DIREITO DAS FAMÍLIAS – UNIÃO ESTÁVEL CONTEMPORÂNEA A CASAMENTO – UNIÃO DÚPLICE – POSSIBILIDADE DE RECONHECIMENTO EM FACE DAS PECULIARIDADES DO CASO – RECURSO PARCIALMENTE PROVIDO

– Ao longo de vinte e cinco anos, a apelante e o apelado mantiveram um relacionamento afetivo, que possibilitou o nascimento de três filhos. Nesse período de convivência afetiva – pública, contínua e duradoura – um cuidou do outro, amorosamente, emocionalmente, materialmente, fisicamente e sexualmente. Durante esses anos, amaram, sofreram, brigaram, se reconciliaram, choraram, riram, cresceram, evoluíram, criaram os filhos e cuidaram dos netos. Tais fatos comprovam a concreta disposição do casal para construir um lar com um subjetivo ânimo de permanência que o tempo objetivamente confirma. Isso é família. O que no caso é polêmico é o fato de o apelado, à época dos fatos, estar casado civilmente. Há, ainda, dificuldade de o Poder Judiciário lidar com a existência de uniões dúplices. Há muito moralismo, conservadorismo e preconceito em matéria de Direito de Família. No caso dos autos, a apelada, além de compartilhar o leito com o apelado, também compartilhou a vida em todos os seus aspectos. Ela não é concubina – palavra preconceituosa – mas companheira. Por tal razão, possui direito a reclamar pelo fim da união estável. Entender o contrário é estabelecer um retrocesso em relação a lentas e sofridas conquistas da mulher para ser tratada como sujeito de igualdade jurídica e de igualdade social. Negar a existência de união estável, quando um dos companheiros é casado, é solução fácil. Mantém-se ao desamparo do Direito, na clandestinidade, o que parte da sociedade prefere esconder. Como se uma suposta invisibilidade fosse capaz de negar a existência de um fato social que sempre aconteceu, acontece e continuará acontecendo. A solução para tais uniões está em reconhecer que ela gera efeitos jurídicos, de forma a evitar irresponsabilidades e o enriquecimento ilícito de um companheiro em desfavor do outro.

Apelação Cível n° 1.0017.05.016882-6/003 –

Comarca de Almenara – Apelante: M.S.S. – Apelado: O.S.S. – Relatora: Des.ª Maria Elza

A C Ó R D Ã O

Vistos etc., acorda, em Turma, a 5ª Câmara Cível do Tribunal de Justiça do Estado de Minas Gerais, incorporando neste o relatório de fls., na conformidade da ata dos julgamentos e das notas taquigráficas, à unanimidade de votos, em dar provimento parcial.
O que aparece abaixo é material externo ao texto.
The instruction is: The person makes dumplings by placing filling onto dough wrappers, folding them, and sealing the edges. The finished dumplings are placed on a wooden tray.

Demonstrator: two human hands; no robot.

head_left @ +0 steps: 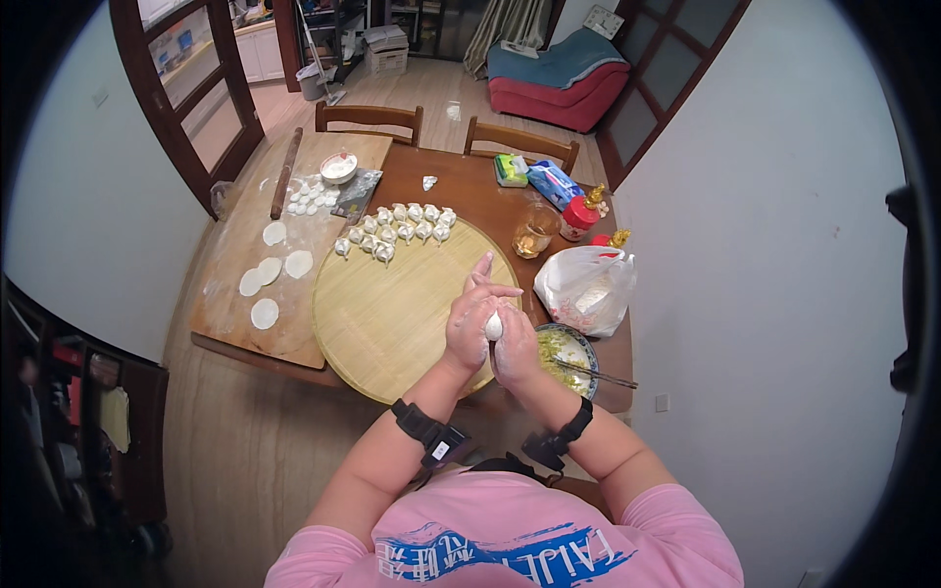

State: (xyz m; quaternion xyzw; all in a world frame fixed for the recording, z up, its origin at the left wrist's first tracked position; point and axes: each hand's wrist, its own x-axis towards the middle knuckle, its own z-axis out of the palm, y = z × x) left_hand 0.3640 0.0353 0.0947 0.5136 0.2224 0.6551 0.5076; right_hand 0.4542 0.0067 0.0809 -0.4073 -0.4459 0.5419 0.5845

Belo Horizonte, 20 de novembro de 2008. – Maria Elza – Relatora.

N O T A S T A Q U I G R Á F I C A S

DES.ª MARIA ELZA – Cuida-se de recurso de apelação cível interposto por M.S.D.S. contra ato do Juízo da 2ª Vara da Comarca de Almenara, que julgou improcedente o pedido de reconhecimento de união estável formulado pela apelante em face de O.S.S., ora parte apelada, sob o fundamento de que não há união estável quando uma das partes é casada civilmente.

Em razões recursais de f. 208/211-TJ, a recorrente afirma que, do relacionamento afetivo vivido com o apelado, foram gerados três filhos, o que evidencia a ocorrência de uma entidade familiar. Pede seja provido o recurso.

Em resposta ao recurso, o recorrido pugna, às f. 213/215-TJ, pelo seu não-provimento.

Parecer do Procurador de Justiça Luiz Varella, às f. 221/225-TJ, opinando pelo não-provimento do recurso.

É o relato. Decido.

Conheço do recurso, pois presentes os requisitos legais de admissibilidade. Ao longo de vinte e cinco anos, a apelante e o apelado mantiveram um relacionamento afetivo, que possibilitou o nascimento de três filhos: O.S.S.S., O.S.S.S. e O.S.S.S.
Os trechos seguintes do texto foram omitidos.